For St. Marys native Ryan Uhl, playing Major League baseball has been a lifelong dream.
On Tuesday, that dream came one large step closer to becoming a reality as the Seattle Mariners made the Indiana University of Pennsylvania senior slugger their 7th round (215th overall) selection in the 2015 Major League Baseball Amateur Draft.
“To be a major league baseball player has always been my dream,” Uhl said Tuesday, just hours after being drafted. “I used to wear a Derek Jeter jersey around the house. I wanted to be just like him.”
Uhl will now get to carve his own niche as a professional baseball player, a dream that was made a reality thanks in large part to a record-breaking senior season for the Crimson Hawks.
Standing at 6-6, 230 pounds, Uhl, a first-baseman, shattered the IUP single-season home run record with 29 long balls in 2015, which was also tops in Division II. He ranked first nationally in the Division II ranks in home runs, slugging percentage and RBIs per game, finishing ninth in the country with 74 runs batted in.
It’s those numbers, in part, that led scouts to watch Uhl play, with the Mariners being one of the teams showing interest.
“I actually had a pre-draft workout with the Mariners, so I knew they were interested,” Uhl said. “I didn’t know they were going to take me.”
Uhl found that out when he got a call from the organization after they made their sixth-round pick, informing him that they intended to take him with their seventh round selection, No. 215 overall.
“I got off the phone and I couldn’t even spit it out,” said Uhl, who was monitoring the draft with his parents and younger brother. “I think it took me five minutes before I could actually get the words out of my mouth. Everyone was excited.”

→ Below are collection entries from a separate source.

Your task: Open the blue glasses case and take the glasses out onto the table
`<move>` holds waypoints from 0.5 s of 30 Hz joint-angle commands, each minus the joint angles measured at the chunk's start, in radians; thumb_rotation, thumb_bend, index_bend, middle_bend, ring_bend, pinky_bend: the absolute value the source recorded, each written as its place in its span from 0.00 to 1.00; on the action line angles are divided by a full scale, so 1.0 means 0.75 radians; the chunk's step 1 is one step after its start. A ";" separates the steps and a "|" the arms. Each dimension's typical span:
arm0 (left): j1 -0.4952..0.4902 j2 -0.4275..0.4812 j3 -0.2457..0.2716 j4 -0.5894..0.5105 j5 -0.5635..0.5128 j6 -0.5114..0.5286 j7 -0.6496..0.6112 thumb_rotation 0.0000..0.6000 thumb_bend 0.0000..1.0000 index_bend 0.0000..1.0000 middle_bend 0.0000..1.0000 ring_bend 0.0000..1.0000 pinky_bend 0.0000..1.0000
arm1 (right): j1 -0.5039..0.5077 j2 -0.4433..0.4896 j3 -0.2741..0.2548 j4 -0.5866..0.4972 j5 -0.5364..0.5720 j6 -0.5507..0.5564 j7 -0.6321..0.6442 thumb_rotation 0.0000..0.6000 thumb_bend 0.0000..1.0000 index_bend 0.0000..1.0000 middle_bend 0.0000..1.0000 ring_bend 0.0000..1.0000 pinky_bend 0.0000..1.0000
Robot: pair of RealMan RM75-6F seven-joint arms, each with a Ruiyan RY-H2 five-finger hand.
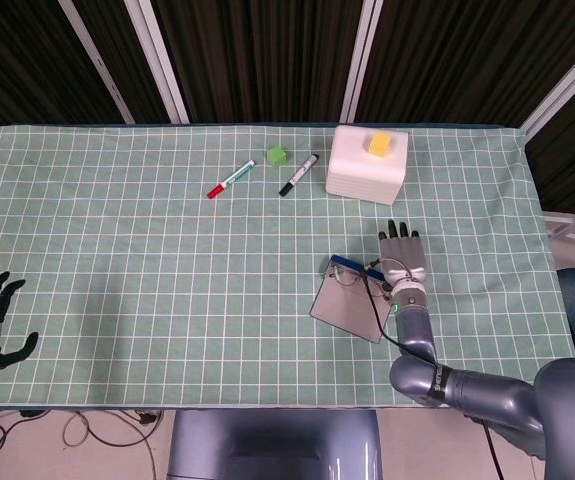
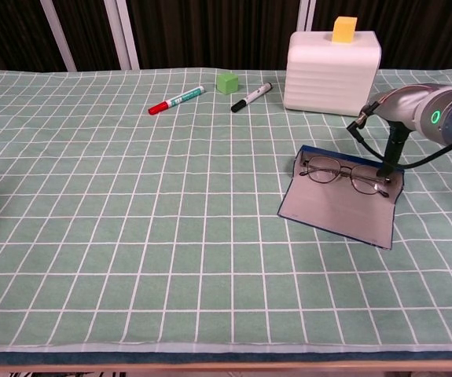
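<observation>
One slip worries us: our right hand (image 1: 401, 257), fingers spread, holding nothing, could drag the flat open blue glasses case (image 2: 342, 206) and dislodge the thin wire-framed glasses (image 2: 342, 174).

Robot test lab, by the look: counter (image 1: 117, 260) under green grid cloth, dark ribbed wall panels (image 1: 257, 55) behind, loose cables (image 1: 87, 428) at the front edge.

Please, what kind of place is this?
Probably a robot test lab: a table under a green checked cloth, dark curtains behind, and props such as markers and an open glasses case near the right hand.
</observation>
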 commanded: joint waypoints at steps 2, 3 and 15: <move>0.000 0.000 0.000 -0.002 -0.002 0.000 0.002 1.00 0.31 0.13 0.00 0.00 0.00 | 0.012 -0.015 0.010 0.036 -0.001 -0.014 -0.017 1.00 0.23 0.19 0.02 0.00 0.19; 0.000 0.000 0.000 -0.002 -0.002 0.000 0.002 1.00 0.31 0.13 0.00 0.00 0.00 | 0.015 -0.021 0.011 0.047 -0.005 -0.015 -0.020 1.00 0.23 0.19 0.02 0.00 0.19; -0.001 0.002 0.000 -0.003 -0.002 -0.002 0.001 1.00 0.31 0.13 0.00 0.00 0.00 | 0.055 -0.113 0.054 0.164 -0.017 -0.039 -0.044 1.00 0.23 0.19 0.02 0.00 0.19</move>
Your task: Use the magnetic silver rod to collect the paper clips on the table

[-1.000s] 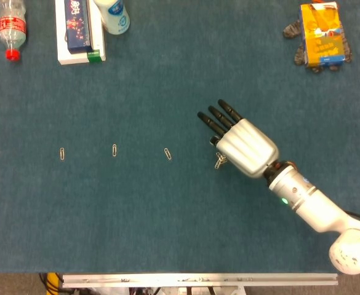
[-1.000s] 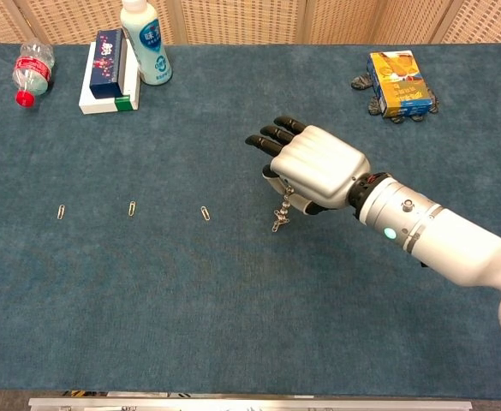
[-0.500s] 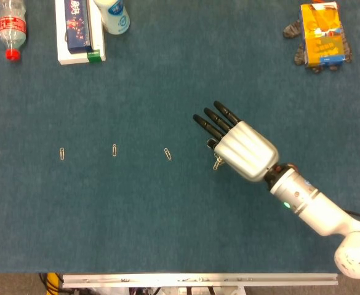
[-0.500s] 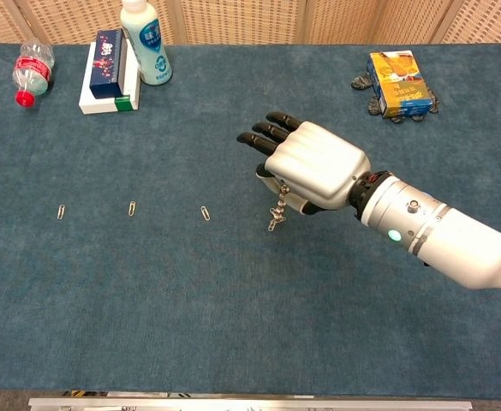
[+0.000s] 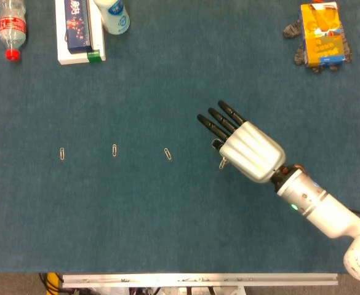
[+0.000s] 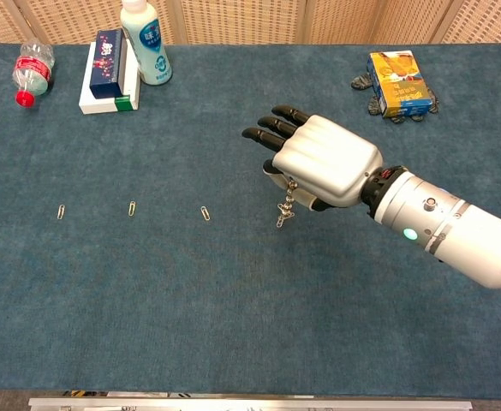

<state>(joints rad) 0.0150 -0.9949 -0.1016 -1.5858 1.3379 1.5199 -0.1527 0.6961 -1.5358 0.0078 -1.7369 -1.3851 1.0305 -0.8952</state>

Uhl’s numbers at IUP were very solid his first three seasons, but nothing like what he did in 2015.
He attributes that, in part, to being 100 percent healthy.
“I had arthroscopic knee surgery after my junior year,” he said. “This season, everything just kind of clicked.”
That’s an understatement, as Uhl not only broke the single-season home run record at IUP, but the career one as well, finishing with 42 in his four seasons.
“I think my mental approach to the game has been one of the biggest differences this year,” he said.
It’s more than just his offense, however, that has gotten him to this point.
“I take a lot of pride in my defense,” he said. “That’s one of my favorite things to work on.”
Uhl becomes the eighth Crimson Hawks player to be drafted and the first since the Oakland Athletics drafted Anthony Zambotti in 2003.
He is also the fourth St. Marys Area High School product to be taken in the amateur draft.
The first player to earn that distinction from St. Marys was Joe Beimel, an 18th round pick by the Pirates out of Duquesne University in 1998.
It just so happens that Beimel, at age 38, is still pitching in the big leagues with … the Mariners.
Uhl can trace his roots to Beimel, as he has been a member of Beimel Baseball, which is owned and operated by Michael Beimel and is geared toward the development of baseball and softball players in St. Marys and the surrounding areas.
As such, the current Mariners pitcher and Uhl got to know each other.
Joe learned of Uhl’s selection before the team’s game Tuesday in Cleveland and reached out to him.
“He left me a message on Instagram saying ‘congratulations,’” Uhl said.
Uhl has also gotten help from another St. Marys product — Jesse Bosnik, a former star for Elk County Catholic.
Bosnik played three years at St. Bonaventure University and was selected by the Los Angeles Dodgers in the 13th round in 2010.
“I’ve been talking with him a lot and he’s been a great help with everything,” Uhl said. “It’s good to know I have him in my corner because he’s been through all of this.”
Uhl watched the likes of Beimel and Bosnik growing up, and now he now gets to follow their path in to professional baseball.
“It’s a pretty cool feeling,” he said. “I grew up watching them and wanted to be just like them. It’s a great feeling to be following in their footsteps.”
And he can’t wait to get started.
“This whole process has been wonderful,” he said. “It’s a pretty unreal feeling that I get the chance to chase my dream.”